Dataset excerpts
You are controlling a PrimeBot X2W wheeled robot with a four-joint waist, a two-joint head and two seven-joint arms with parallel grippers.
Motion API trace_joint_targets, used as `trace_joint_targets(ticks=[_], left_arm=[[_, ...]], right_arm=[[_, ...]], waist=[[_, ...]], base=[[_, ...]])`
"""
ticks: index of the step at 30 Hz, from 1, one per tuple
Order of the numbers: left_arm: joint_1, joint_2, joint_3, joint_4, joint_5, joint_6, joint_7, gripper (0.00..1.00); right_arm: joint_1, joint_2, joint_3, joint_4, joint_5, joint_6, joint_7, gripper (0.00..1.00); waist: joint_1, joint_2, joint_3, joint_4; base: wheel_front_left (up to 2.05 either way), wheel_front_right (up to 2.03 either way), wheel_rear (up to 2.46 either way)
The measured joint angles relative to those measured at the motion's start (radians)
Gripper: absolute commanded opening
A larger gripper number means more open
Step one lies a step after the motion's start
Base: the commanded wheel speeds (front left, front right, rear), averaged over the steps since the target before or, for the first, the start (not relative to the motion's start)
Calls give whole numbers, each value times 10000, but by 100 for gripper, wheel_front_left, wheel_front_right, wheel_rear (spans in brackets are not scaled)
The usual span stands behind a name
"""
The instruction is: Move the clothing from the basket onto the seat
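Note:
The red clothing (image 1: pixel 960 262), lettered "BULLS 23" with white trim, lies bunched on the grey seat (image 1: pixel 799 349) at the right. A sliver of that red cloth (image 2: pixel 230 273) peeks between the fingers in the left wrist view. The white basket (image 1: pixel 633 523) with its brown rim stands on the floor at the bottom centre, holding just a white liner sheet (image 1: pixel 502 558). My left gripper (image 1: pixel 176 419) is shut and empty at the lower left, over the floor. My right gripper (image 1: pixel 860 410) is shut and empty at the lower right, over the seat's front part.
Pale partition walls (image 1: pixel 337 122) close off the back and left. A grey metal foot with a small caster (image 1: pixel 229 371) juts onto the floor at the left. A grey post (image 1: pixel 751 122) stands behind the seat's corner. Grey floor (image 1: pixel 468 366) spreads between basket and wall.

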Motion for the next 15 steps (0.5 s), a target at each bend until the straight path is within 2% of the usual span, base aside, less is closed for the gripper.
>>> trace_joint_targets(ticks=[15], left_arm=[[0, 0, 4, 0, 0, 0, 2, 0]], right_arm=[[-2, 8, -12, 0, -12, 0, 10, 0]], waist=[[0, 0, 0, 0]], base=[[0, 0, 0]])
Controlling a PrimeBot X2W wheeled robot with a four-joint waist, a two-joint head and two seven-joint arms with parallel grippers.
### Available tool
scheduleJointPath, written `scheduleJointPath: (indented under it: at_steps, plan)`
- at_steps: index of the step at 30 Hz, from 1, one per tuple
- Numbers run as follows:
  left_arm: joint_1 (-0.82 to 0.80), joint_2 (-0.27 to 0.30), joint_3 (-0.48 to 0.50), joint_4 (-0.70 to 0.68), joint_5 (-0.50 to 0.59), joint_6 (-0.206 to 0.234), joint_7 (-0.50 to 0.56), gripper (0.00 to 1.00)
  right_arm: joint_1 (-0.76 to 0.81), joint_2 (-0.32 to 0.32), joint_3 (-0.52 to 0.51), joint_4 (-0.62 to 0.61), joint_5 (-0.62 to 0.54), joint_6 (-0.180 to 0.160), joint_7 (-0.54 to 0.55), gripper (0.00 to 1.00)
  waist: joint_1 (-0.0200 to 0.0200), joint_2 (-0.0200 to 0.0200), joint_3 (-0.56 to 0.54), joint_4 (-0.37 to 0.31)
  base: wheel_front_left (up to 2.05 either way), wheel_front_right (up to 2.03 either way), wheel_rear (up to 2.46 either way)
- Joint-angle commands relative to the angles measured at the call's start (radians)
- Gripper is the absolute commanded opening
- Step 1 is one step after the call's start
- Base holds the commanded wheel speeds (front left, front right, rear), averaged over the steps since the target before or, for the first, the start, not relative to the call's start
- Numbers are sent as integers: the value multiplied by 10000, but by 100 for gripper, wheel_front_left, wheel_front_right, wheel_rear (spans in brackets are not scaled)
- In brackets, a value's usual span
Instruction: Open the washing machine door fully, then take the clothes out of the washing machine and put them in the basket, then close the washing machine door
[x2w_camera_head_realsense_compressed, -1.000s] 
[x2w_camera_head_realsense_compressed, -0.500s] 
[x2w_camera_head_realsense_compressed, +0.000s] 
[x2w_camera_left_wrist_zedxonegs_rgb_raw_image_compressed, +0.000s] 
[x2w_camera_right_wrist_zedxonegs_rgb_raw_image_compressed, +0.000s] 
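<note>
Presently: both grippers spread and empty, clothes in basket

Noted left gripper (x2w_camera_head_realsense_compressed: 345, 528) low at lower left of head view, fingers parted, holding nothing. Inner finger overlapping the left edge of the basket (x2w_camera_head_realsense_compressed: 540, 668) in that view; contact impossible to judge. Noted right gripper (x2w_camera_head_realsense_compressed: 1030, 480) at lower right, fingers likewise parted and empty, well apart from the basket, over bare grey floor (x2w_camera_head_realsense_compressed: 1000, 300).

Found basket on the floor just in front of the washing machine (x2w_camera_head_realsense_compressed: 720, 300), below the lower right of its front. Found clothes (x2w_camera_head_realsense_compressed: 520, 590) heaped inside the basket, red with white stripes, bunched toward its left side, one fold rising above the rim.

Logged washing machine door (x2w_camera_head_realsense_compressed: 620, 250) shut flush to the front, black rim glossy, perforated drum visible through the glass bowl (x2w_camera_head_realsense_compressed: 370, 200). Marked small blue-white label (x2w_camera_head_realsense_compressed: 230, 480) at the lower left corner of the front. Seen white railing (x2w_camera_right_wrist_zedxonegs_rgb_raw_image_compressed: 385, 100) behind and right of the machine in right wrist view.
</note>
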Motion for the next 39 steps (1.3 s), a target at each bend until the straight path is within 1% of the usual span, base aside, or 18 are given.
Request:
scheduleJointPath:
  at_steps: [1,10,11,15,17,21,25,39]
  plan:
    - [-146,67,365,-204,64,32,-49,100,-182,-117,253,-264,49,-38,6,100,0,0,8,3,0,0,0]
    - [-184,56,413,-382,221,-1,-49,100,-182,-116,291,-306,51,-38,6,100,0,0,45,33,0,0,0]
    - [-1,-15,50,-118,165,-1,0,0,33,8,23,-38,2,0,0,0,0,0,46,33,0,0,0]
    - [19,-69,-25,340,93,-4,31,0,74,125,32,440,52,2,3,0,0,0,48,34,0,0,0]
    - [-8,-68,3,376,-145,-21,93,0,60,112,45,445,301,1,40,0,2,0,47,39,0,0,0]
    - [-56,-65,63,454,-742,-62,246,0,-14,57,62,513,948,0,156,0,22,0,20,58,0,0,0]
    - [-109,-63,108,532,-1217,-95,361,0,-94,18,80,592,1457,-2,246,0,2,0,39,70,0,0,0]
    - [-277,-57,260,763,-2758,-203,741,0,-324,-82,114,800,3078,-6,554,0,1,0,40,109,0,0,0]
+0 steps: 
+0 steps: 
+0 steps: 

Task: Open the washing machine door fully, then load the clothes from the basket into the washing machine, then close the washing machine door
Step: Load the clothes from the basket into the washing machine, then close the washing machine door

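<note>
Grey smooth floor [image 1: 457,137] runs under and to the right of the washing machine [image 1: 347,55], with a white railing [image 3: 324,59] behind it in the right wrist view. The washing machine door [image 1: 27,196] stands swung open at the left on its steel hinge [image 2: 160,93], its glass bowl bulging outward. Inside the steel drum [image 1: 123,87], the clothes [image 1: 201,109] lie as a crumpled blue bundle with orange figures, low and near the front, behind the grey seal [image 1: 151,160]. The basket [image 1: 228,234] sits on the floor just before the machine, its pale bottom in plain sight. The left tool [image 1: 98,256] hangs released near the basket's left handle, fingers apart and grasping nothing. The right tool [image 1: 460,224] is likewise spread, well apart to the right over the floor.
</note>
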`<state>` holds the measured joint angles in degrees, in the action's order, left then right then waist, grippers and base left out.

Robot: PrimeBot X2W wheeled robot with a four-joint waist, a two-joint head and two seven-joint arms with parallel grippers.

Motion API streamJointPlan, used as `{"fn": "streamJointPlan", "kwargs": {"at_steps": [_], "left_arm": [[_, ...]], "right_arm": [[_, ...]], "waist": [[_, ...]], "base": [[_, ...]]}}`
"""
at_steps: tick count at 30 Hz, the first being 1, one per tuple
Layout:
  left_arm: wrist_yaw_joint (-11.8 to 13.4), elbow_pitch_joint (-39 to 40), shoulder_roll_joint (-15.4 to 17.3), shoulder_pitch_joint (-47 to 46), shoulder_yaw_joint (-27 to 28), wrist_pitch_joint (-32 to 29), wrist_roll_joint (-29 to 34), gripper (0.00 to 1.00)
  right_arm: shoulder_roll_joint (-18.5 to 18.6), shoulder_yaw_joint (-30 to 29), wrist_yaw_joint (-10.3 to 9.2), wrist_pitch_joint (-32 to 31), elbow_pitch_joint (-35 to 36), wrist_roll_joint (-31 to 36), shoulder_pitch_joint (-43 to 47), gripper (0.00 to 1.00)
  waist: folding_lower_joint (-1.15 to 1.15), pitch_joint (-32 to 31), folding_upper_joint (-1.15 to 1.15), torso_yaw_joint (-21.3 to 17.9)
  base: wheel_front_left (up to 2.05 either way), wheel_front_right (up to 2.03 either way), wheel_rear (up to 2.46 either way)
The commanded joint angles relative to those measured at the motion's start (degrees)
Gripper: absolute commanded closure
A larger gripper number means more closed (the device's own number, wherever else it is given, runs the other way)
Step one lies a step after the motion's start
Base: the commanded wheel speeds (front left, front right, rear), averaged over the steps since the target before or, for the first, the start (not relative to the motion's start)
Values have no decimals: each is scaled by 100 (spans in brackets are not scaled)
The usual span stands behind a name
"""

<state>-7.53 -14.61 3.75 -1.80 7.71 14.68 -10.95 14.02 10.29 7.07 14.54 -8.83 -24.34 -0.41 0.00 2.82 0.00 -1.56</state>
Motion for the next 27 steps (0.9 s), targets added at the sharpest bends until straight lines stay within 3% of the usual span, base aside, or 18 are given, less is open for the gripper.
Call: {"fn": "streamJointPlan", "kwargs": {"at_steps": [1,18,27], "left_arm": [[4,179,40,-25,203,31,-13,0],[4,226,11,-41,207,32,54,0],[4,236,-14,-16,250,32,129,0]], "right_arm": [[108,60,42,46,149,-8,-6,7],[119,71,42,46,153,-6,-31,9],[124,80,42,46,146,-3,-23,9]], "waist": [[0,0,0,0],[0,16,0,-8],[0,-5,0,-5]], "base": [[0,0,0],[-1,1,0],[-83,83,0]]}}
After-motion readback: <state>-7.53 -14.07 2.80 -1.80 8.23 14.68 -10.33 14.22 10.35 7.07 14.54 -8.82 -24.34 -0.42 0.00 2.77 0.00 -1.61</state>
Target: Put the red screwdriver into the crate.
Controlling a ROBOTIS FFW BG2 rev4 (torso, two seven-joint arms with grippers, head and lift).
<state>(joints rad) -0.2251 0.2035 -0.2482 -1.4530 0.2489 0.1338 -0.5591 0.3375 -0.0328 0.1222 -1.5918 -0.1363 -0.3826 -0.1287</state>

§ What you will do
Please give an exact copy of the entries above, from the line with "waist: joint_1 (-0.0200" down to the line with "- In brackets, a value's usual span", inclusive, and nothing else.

§ Response area
  waist: joint_1 (-0.0200 to 0.0200), joint_2 (-0.0200 to 0.0200), joint_3 (-0.56 to 0.54), joint_4 (-0.37 to 0.31)
  base: wheel_front_left (up to 2.05 either way), wheel_front_right (up to 2.03 either way), wheel_rear (up to 2.46 either way)
- Joint-angle commands relative to the angles measured at the call's start (radians)
- Gripper is the absolute commanded opening
- Step 1 is one step after the call's start
- Base holds the commanded wheel speeds (front left, front right, rear), averaged over the steps since the target before or, for the first, the start, not relative to the call's start
- Numbers are sent as integers: the value multiplied by 10000, but by 100 for gripper, wheel_front_left, wheel_front_right, wheel_rear (spans in brackets are not scaled)
- In brackets, a value's usual span

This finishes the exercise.